Defendants moved for reconsideration of the trial court’s opinion and order. Defendants contended that the trial court should reconsider its decision because the statute of limitations barred plaintiff’s claim to quiet title and, alternatively, because defendants never intended to discharge the 2006 mortgage but instead used it to secure a December 13, 2007 loan. The trial court denied the motion for reconsideration, reasoning as follows: The Court is not persuaded that it palpably erred in granting Plaintiff’s motion for summary disposition. Defendants did not file a response to the motion for summary disposition and therefore did not raise the statute of limitations issue as a defense to the motion. In addition, Defendants have not shown that the initial loan amount was not fully satisfied. While Defendants argue that they loaned their son an additional $110,000 in 2007, that they believed would be secured by their mortgage, they have submitted no evidence showing any agreement to such an arrangement. While Defendants refer to “Exhibit B,” no exhibits were submitted with the motion for reconsideration.

Defendants now appeal.

II. ANALYSIS A. STANDARDS OF REVIEW Regarding the preserved quiet-title issue, this Court reviews the motion for summary disposition under the standard of review applicable to MCR 2.116(C)(10). See Cuddington v United Health Servs, Inc, 298 Mich App 264, 270; 826 NW2d 519 (2012). This Court “review[s] de novo a trial court’s decision on a motion for summary disposition.” El-Khalil v Oakwood Healthcare, Inc, 504 Mich 152, 159; 934 NW2d 665 (2019). A motion for summary disposition under MCR 2.116(C)(10) “tests the factual sufficiency of a claim.” Id. at 160.

-3- When considering such a motion, a trial court must consider all evidence submitted by the parties in the light most favorable to the party opposing the motion.

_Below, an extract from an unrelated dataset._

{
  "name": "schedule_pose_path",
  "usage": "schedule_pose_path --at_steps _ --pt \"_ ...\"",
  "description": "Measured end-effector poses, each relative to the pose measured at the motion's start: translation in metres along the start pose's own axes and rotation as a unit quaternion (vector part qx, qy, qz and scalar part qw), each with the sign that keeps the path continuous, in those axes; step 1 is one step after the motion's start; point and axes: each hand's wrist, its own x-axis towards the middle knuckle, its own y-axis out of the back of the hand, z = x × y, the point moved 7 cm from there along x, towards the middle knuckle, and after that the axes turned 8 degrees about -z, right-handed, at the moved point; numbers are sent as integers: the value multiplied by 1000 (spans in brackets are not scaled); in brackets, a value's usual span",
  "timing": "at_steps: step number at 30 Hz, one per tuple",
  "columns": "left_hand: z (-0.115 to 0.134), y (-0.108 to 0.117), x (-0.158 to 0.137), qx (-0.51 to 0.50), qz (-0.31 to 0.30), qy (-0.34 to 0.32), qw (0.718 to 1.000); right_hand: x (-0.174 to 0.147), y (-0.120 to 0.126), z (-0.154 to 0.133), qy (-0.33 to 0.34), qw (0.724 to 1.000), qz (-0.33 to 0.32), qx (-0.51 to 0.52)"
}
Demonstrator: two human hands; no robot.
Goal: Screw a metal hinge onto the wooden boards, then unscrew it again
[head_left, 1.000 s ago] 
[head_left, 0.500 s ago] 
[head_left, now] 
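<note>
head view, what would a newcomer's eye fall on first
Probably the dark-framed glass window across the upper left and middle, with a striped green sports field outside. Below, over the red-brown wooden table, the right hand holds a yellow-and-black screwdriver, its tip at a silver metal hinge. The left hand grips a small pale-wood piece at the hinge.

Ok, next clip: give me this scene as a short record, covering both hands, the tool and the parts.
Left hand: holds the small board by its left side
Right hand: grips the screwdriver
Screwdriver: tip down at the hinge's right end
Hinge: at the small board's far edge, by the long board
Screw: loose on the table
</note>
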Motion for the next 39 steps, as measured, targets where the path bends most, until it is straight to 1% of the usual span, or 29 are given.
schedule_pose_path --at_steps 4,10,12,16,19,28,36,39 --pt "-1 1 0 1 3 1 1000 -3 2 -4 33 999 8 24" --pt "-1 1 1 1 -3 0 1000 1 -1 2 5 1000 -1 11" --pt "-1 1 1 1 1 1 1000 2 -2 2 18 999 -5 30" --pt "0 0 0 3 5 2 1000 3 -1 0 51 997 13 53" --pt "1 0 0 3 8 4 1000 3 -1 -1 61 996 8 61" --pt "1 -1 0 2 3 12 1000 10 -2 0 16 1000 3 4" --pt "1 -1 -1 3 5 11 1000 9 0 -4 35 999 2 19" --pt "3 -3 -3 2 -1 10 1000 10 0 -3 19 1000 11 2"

A motion under MCR 2.116(C)(10) may only be granted when there is no genuine issue of material fact. A genuine issue of material fact exists when the record leaves open an issue upon which reasonable minds might differ. [Id. (quotation marks and citations omitted).]

Further, typically, “[a]n action to quiet title is an equitable action that we also review de novo.” Beach v Lima Twp, 489 Mich 99, 106; 802 NW2d 1 (2011). “Statutory interpretation is a question of law, which this Court . . . reviews de novo.” O’Neal v St John Hosp & Med Ctr, 487 Mich 485, 493; 791 NW2d 853 (2010).5 However, defendants’ arguments concerning the statute of limitations, future advances, and plaintiff’s counsel not abiding by an alleged stipulation to adjourn the motion hearing are not preserved for appellate review because they were not raised in the trial court until seeking reconsideration, and defendants did not respond to plaintiff’s motion for summary disposition as directed by the trial court. To the extent that these arguments were raised in the motion for reconsideration, an issue is not properly preserved when raised for the first time on reconsideration.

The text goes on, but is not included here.